Fifteen years later I was still right and Howland was still wrong. When I checked marital history against the best and worst Adult Adjustment Outcome determinations that I had established for that 1977 book, all of the fifty-five Best Outcomes had gotten married relatively early and stayed married for most of their adult lives. (And by the time those men were eighty-five, we learned later, only one marriage had ended in divorce.) In contrast, among the seventy-eight Worst Outcomes, five had never married, and by seventy-five years of age, thirty-five (45 percent) of the marriages had ended in divorce. Proportionately three times as many of the Best Adjusted men enjoyed lifelong happy marriages as the Worst Adjusted.

But as the first decade of the twenty-first century wound to a close, the men were well into their eighties and the Study was still going strong. And so were a bunch of second marriages. I could no longer get away with my flippant dismissal of Louie’s rebuke. I was also intrigued by a growing sense that as the men got older they talked about their marriages differently. So in 2010, after many years of concentrating mostly on aging, I took another look at marriage. This time I was armed with a great deal of information about alcohol use among the men and their wives (which I’ll detail in Chapter 9). And it turned out that Lewellen Howland was a very wise man.

Once again, the long picture was quite different from the shorterterm one. Not about everything. At eighty-five, twenty-six of the twenty-eight men with consistently happy first marriages reported that their marriages remained happy. Marriages that had been poor to start with tended to remain that way, whether they endured without divorce for fifty years or ended, still unhappy, in death. Of the thirty surviving men who had had unhappy marriages between twenty and eighty years of age, only five reported happy marriages after eighty. Four of these were new marriages, undertaken after the first wife had died. None of this was very startling (with the exception of the fifth husband’s mysterious report that he and his wife were “still in love, mutually dependent and the best of friends”). But it was very startling, to me at least, that twenty-three of the twenty-seven surviving divorced and remarried men reported that their current marriages were happy—and had been for an average length of thirty-three years!

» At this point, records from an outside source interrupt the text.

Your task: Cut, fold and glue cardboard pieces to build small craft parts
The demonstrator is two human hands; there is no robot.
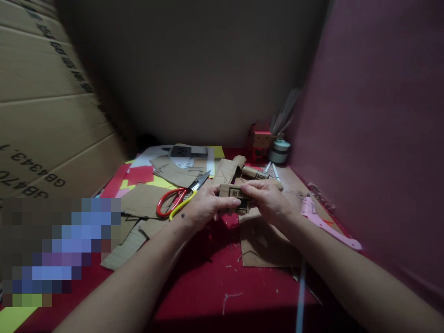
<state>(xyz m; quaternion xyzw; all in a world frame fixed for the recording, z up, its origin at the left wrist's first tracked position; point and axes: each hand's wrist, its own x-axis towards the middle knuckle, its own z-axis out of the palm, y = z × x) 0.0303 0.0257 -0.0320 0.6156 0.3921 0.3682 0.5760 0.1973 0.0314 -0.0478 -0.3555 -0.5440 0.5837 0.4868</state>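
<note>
Between both hands is a small piece of printed cardboard (231, 191) with dark characters on it. My left hand (211, 202) is closed on its left side, the thumb lying across the front. From the right, my right hand (265, 196) pinches its upper right edge. Just left of my left hand lie scissors (173, 202) with one red and one yellow handle, blades pointing away. Below my right hand a flat cardboard sheet (265, 238) rests on the red table (208, 286). Behind the hands is a folded brown cardboard piece (227, 170).
A pink glue gun (319, 221) lies at the right. Cardboard scraps (138, 201) and coloured paper (140, 175) cover the left. A pale green jar (279, 150) and a red box (260, 141) stand at the back. A large carton (52, 115) rises at the left.
</note>
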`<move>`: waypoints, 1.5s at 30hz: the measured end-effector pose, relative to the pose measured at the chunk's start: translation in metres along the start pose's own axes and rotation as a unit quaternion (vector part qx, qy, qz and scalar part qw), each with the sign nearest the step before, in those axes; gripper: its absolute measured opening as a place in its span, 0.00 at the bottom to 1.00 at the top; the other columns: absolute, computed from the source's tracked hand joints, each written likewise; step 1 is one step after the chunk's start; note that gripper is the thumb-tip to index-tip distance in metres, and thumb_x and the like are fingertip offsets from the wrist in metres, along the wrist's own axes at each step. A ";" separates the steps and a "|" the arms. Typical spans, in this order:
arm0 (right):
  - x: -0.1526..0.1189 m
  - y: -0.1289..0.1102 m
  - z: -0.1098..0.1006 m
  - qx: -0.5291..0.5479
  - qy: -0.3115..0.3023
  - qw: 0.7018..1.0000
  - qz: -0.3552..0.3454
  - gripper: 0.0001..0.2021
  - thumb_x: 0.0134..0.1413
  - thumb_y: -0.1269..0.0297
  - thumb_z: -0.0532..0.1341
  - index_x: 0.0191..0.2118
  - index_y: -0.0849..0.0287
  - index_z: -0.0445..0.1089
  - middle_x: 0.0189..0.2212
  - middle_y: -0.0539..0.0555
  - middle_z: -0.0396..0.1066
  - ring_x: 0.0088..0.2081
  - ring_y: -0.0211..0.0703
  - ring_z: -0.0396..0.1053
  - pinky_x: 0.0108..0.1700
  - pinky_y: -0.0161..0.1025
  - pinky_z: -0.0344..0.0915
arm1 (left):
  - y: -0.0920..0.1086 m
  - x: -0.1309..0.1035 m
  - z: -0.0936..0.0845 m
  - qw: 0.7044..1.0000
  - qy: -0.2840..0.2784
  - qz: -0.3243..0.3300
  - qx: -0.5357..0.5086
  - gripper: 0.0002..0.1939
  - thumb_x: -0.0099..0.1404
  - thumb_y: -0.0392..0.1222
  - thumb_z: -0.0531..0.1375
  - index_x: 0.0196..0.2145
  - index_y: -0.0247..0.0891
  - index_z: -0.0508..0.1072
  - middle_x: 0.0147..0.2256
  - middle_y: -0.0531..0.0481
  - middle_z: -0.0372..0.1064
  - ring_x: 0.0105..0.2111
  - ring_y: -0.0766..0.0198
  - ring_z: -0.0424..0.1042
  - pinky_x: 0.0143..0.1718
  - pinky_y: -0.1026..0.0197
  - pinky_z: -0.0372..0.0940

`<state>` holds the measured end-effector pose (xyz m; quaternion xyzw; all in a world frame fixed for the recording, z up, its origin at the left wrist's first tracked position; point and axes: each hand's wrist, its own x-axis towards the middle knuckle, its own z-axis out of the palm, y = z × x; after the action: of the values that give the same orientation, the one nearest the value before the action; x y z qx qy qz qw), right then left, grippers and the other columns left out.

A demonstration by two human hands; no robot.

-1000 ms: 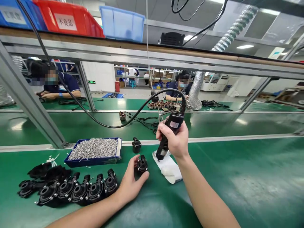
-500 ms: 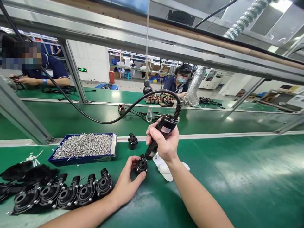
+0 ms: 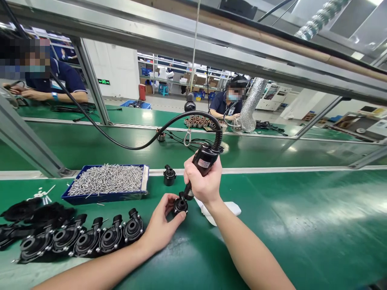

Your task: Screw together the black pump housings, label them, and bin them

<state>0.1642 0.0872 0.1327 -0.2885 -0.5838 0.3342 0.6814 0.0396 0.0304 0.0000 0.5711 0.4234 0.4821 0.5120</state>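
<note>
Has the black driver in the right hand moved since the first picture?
Yes: judged against the blue tray, the driver has moved left, closer to it; its lower end is now at the black housing in the left hand.

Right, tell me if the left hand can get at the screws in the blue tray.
Likely yes, but only after letting go: the left hand is holding a black part. The blue tray of screws is close by and open on top, with only bare bench between.
</note>
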 end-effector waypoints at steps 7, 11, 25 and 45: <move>-0.002 0.002 0.001 0.010 0.000 1.000 0.008 0.16 0.56 0.62 0.67 0.36 0.52 0.55 0.22 0.39 0.63 0.16 0.32 0.59 0.18 0.32 0.60 | -0.001 0.002 0.000 0.998 0.011 -0.032 -0.046 0.23 0.60 0.53 0.71 0.46 0.41 0.69 0.44 0.47 0.72 0.48 0.55 0.74 0.59 0.50 0.70; -0.003 0.003 0.001 0.011 0.002 1.000 0.008 0.16 0.56 0.61 0.66 0.36 0.51 0.54 0.20 0.38 0.63 0.15 0.32 0.59 0.17 0.31 0.61 | -0.001 0.003 0.000 0.997 0.007 -0.045 -0.057 0.24 0.58 0.53 0.72 0.45 0.41 0.69 0.44 0.47 0.72 0.49 0.54 0.74 0.59 0.49 0.69; -0.015 -0.029 0.008 0.074 -0.037 0.996 0.025 0.13 0.58 0.66 0.66 0.42 0.54 0.60 0.26 0.43 0.73 0.17 0.34 0.68 0.21 0.33 0.65 | -0.004 -0.002 0.004 0.997 -0.034 0.012 -0.072 0.18 0.67 0.48 0.67 0.49 0.40 0.69 0.48 0.46 0.72 0.51 0.53 0.72 0.58 0.50 0.66; -0.026 -0.015 0.020 0.065 -0.049 0.997 0.013 0.11 0.58 0.68 0.65 0.41 0.53 0.60 0.23 0.41 0.68 0.16 0.33 0.63 0.19 0.32 0.61 | -0.004 0.002 0.007 0.994 -0.025 0.013 -0.105 0.19 0.63 0.47 0.69 0.48 0.40 0.70 0.45 0.46 0.74 0.51 0.49 0.73 0.56 0.49 0.67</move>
<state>0.1436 0.0574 0.1319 -0.2340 -0.5898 0.3942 0.6649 0.0469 0.0313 -0.0038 0.5315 0.3501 0.5159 0.5734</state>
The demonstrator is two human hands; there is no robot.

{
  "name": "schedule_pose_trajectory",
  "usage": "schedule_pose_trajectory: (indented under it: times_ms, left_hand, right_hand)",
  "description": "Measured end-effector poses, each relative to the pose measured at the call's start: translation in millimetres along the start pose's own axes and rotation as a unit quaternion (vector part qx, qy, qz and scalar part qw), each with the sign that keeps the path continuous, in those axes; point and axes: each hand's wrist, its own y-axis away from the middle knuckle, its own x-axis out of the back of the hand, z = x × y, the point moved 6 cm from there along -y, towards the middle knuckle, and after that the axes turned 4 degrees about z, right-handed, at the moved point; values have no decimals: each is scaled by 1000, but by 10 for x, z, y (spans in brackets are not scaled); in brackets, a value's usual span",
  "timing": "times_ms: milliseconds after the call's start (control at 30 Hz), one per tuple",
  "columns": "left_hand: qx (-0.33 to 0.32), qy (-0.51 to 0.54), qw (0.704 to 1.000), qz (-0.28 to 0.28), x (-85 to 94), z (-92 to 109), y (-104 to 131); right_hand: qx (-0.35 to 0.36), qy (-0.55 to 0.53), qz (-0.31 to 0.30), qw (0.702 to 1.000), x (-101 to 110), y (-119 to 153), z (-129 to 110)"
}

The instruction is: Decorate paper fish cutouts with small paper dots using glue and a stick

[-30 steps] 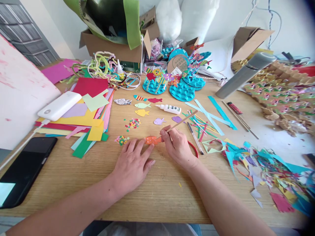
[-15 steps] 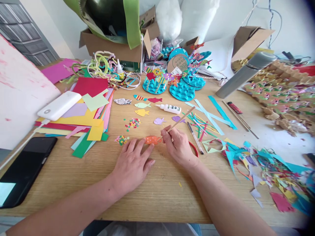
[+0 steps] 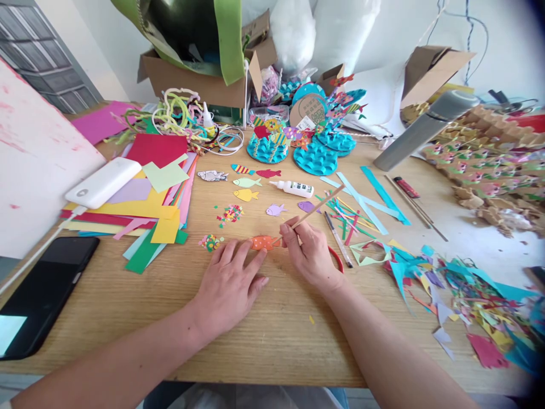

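Observation:
An orange paper fish (image 3: 261, 243) with pale dots lies on the wooden table. My left hand (image 3: 230, 284) rests flat with spread fingers, its fingertips touching the fish's left part and lower edge. Pinched in my right hand (image 3: 307, 253) is a thin wooden stick (image 3: 319, 203), its lower tip at the fish's tail. Small paper dots (image 3: 210, 243) lie just left of my left fingertips. Above are a lilac fish (image 3: 276, 210), a purple fish (image 3: 305, 207), a yellow fish (image 3: 246, 195) and a white glue bottle (image 3: 297, 188). Red scissors handles (image 3: 336, 260) are partly hidden behind my right hand.
Coloured paper sheets (image 3: 157, 150) and a white power bank (image 3: 103, 183) lie left, above a black phone (image 3: 46, 295). Paper scraps (image 3: 464, 301) spread at the right. A grey bottle (image 3: 426, 130) and blue crafts (image 3: 317, 158) stand at the back.
The stick's upper end has swung slightly to the right, and my right fingers have shifted a little. My left hand and the orange fish look unmoved.

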Motion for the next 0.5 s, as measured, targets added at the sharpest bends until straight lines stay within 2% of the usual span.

68 years in, a new factor in divorce emerged – alcoholism

What magic had occurred in those final years to shed such a different light on the early statistics? None. It was just that a new calculation had cleared away a lot of obscuring underbrush. On second thought, though, maybe it was magic after all—the magic of lifetime study.

…the single most important factor in the Grant Study divorces was alcoholism; thirty-four of the divorces—57 percent—had occurred when at least one spouse was abusing alcohol.

…it looked very much as though alcoholism in a marriage often caused not only the divorce, but also the failed relationships, the poor coping style, and the evidence of shaky mental health.

Alcoholism is still, arguably, the most ignored causal factor in modern social science, and it took the Grant Study sixty-eight years to notice that it was the most important cause of failed marriage.[1]


  1. Vaillant, George E. Triumphs of experience. Harvard University Press, 2012.